EXERCISE DIRECTIONS:
In the data below, find every line that has the string "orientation", and copy it.

----- DATA SUPPLIED

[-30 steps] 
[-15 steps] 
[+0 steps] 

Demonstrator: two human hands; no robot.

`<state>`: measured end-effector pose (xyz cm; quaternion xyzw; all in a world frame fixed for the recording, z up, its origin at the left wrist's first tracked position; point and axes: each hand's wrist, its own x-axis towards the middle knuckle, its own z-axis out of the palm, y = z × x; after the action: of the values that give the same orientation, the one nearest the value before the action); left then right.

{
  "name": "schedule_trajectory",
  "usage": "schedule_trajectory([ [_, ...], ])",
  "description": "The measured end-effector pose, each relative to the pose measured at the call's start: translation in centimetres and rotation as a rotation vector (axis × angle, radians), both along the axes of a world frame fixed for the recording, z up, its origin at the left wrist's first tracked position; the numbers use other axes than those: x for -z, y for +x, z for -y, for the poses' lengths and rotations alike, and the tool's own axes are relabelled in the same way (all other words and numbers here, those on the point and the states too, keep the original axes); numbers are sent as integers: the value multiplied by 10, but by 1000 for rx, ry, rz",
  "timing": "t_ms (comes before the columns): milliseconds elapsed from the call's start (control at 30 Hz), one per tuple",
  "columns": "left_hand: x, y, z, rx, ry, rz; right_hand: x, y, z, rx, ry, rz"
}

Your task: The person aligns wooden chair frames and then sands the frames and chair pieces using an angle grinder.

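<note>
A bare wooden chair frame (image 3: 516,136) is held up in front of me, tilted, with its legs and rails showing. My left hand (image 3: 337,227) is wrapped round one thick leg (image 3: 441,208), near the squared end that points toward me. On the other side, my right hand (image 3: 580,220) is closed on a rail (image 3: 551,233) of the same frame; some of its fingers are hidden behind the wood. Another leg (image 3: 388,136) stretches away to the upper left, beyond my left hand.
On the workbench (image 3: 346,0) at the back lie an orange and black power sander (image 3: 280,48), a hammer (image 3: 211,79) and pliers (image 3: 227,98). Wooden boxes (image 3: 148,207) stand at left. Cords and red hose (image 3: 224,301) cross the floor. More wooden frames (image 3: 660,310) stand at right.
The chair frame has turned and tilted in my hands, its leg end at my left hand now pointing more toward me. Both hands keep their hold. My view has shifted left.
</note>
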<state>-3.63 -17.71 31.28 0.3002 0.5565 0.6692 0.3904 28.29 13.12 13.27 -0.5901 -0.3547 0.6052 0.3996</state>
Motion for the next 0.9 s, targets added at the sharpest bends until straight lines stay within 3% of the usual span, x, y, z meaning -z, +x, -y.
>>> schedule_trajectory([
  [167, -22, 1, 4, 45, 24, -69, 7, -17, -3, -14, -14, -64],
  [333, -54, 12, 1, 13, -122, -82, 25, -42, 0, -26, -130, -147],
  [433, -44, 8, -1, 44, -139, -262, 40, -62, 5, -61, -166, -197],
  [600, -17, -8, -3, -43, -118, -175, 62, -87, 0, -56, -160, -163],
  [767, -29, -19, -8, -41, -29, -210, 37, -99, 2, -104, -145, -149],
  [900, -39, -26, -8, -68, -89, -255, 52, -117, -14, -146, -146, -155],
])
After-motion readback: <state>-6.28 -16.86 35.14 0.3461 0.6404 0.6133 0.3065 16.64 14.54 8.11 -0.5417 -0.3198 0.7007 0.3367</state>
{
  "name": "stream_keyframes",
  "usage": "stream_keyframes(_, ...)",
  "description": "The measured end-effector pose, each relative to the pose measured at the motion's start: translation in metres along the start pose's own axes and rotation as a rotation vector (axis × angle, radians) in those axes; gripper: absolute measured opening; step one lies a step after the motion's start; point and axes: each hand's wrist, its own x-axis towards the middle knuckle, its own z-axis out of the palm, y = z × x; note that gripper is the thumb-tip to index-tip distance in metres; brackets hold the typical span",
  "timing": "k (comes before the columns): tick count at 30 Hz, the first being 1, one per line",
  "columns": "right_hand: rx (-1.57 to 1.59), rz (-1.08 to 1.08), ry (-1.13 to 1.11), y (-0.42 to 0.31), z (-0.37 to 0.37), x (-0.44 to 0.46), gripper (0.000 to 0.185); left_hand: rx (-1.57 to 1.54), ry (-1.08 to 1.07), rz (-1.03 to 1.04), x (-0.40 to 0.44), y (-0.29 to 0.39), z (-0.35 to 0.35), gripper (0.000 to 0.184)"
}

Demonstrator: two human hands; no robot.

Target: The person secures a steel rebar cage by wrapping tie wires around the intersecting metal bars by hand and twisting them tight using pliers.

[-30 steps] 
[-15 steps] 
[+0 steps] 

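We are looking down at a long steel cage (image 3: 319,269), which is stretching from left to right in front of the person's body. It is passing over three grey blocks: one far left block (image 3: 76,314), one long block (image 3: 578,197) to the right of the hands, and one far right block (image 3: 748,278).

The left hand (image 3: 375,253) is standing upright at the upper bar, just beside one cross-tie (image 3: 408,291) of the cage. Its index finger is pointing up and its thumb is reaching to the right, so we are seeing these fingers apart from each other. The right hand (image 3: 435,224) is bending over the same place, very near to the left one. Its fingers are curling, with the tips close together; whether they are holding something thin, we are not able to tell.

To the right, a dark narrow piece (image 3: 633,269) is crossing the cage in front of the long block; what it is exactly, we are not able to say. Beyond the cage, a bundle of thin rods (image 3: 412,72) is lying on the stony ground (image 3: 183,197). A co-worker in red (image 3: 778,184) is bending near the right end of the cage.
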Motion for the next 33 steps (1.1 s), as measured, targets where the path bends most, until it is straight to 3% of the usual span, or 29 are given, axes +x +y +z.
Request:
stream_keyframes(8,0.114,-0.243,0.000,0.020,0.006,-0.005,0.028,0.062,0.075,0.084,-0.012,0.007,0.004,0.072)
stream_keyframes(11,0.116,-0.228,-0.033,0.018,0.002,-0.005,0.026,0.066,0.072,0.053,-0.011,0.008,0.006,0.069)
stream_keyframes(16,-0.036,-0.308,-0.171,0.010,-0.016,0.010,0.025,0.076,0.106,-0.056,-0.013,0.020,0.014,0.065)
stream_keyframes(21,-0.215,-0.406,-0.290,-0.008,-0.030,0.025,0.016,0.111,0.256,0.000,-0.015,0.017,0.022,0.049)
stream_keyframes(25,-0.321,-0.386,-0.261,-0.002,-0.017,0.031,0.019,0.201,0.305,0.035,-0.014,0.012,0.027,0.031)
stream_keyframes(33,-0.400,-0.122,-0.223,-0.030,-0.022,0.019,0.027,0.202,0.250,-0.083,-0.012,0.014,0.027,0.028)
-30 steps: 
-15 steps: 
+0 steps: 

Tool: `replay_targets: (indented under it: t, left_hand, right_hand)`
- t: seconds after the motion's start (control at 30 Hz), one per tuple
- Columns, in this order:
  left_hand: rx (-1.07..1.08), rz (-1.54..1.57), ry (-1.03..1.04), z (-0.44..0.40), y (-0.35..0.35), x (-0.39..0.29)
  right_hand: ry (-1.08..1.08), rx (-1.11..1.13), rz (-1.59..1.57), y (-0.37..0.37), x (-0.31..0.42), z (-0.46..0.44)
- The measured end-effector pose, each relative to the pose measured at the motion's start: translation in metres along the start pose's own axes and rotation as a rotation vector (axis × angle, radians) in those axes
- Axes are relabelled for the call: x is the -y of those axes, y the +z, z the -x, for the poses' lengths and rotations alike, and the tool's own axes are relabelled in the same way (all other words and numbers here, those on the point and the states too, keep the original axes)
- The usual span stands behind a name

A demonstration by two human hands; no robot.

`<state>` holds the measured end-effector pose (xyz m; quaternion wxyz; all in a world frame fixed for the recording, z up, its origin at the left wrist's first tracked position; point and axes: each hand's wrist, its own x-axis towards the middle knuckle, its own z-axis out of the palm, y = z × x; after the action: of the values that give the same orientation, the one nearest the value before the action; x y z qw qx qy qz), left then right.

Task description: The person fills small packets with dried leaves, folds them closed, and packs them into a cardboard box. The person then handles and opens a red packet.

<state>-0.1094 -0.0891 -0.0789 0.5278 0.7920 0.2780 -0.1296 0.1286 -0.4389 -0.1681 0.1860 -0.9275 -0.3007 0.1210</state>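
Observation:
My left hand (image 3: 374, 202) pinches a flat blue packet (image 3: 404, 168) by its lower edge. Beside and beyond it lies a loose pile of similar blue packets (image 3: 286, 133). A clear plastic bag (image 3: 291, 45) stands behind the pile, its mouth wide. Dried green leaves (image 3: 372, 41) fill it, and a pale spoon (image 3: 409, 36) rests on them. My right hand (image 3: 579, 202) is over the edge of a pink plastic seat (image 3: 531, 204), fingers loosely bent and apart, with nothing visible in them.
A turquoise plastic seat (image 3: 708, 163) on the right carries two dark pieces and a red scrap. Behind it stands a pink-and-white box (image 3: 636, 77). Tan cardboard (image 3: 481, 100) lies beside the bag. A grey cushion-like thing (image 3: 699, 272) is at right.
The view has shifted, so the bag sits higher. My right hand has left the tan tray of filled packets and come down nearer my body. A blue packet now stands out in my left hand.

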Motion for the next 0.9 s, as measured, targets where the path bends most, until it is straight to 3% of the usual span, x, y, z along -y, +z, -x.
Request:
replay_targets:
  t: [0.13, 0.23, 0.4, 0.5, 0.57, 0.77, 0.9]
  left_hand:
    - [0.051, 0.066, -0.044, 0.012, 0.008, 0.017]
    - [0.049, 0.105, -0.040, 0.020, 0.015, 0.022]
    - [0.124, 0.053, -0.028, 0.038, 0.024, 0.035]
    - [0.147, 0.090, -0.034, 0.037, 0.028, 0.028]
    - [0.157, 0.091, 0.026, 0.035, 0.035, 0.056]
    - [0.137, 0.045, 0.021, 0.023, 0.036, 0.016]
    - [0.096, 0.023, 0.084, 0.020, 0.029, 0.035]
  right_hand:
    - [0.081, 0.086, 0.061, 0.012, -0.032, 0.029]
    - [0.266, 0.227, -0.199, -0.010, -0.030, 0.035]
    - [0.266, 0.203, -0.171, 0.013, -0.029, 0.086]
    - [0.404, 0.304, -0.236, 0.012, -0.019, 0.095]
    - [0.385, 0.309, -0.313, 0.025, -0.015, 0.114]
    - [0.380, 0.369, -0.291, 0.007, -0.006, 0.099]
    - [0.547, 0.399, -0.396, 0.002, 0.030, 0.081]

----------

TASK SOLUTION:
`<state>`: measured end-effector pose (xyz cm; quaternion xyzw; all in a world frame fixed for the recording, z up, its origin at the left wrist's first tracked position; point and axes: each hand's wrist, its own x-axis towards the middle knuckle, its own z-axis out of the palm, y = z × x; after the action: of the values that give the same orientation, the one nearest the value before the action); left then right.
`<state>` holds the measured end-effector pose (xyz m; quaternion wxyz; all in a world frame fixed for the recording, z up, its origin at the left wrist's first tracked position; point and axes: each hand's wrist, its own x-axis towards the middle knuckle, its own z-axis out of the palm, y = z × x; after the action: of the values that give the same orientation, the one nearest the value before the action; x y z qw qx qy qz), left then right.

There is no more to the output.